— REQUIREMENT —
Out of the lines below, please list those that hold the string "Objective".

— RECORDS FOR THIS EXERCISE —
=== Section Start ===
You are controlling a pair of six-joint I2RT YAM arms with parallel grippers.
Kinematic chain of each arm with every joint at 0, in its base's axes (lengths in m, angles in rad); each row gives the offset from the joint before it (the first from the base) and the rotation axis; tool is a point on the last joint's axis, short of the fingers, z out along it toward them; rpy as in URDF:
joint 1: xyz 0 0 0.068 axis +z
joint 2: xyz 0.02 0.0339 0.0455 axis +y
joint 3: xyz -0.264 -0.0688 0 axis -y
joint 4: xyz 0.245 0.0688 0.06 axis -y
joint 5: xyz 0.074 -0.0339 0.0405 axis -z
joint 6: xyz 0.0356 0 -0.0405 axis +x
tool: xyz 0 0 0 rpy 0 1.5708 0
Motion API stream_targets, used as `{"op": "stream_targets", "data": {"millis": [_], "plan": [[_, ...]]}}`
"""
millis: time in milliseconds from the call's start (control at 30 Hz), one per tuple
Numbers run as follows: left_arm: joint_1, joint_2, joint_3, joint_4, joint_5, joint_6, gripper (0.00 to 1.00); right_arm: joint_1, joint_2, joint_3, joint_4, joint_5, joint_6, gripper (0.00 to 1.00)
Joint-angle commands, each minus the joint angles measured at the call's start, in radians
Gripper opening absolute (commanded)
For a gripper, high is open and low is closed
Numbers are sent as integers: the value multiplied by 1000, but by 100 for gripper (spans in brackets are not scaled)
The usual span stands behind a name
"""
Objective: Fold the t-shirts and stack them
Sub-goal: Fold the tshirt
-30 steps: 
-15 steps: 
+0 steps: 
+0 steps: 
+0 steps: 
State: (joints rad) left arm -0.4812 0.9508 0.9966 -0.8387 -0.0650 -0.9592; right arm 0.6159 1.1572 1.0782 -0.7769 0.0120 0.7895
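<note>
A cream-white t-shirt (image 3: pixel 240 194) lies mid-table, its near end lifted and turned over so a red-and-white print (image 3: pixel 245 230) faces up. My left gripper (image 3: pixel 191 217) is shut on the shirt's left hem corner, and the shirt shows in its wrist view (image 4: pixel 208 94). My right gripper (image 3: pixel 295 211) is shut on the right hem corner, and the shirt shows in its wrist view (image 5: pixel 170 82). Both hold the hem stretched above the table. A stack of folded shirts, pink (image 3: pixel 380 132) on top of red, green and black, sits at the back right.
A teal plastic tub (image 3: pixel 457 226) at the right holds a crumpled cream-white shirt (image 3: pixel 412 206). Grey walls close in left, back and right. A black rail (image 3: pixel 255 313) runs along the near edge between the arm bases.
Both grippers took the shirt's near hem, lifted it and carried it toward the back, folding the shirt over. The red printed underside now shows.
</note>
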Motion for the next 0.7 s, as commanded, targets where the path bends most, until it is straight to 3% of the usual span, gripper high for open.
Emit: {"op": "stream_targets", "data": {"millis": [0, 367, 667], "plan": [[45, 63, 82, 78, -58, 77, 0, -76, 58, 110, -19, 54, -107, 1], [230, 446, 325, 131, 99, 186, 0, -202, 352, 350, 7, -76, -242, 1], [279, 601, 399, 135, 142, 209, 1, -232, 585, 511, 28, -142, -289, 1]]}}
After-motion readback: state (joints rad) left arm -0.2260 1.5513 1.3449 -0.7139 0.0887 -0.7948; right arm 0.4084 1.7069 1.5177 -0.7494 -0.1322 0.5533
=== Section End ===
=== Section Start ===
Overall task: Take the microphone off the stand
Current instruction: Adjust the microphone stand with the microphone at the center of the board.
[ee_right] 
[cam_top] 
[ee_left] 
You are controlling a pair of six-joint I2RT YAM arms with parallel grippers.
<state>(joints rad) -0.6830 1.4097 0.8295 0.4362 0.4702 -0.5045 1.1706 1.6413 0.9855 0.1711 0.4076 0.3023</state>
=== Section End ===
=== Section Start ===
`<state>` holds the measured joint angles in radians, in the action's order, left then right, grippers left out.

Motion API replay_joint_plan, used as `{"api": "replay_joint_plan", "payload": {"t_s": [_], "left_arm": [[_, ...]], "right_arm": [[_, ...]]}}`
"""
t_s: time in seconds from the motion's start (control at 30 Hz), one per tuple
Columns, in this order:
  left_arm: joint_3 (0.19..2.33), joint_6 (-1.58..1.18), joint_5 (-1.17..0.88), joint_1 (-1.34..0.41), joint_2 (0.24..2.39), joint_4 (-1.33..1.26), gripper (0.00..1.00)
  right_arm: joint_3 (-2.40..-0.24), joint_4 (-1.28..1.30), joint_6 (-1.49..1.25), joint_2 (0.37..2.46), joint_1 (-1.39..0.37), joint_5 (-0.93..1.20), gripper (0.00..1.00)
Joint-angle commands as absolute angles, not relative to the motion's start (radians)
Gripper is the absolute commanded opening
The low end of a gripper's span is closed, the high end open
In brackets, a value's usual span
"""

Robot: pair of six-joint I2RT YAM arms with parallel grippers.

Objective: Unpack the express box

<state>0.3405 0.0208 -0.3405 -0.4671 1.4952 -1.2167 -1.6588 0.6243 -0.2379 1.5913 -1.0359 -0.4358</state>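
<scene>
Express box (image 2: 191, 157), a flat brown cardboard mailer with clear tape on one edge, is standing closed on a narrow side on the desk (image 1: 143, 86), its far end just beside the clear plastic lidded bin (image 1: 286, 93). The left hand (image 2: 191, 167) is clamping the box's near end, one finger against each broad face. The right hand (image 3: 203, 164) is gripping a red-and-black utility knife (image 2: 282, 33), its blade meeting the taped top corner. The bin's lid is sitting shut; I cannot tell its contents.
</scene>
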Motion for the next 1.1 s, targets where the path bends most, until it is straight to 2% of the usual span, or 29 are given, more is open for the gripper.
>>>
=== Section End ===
— RESPONSE BOX —
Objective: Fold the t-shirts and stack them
Objective: Unpack the express box

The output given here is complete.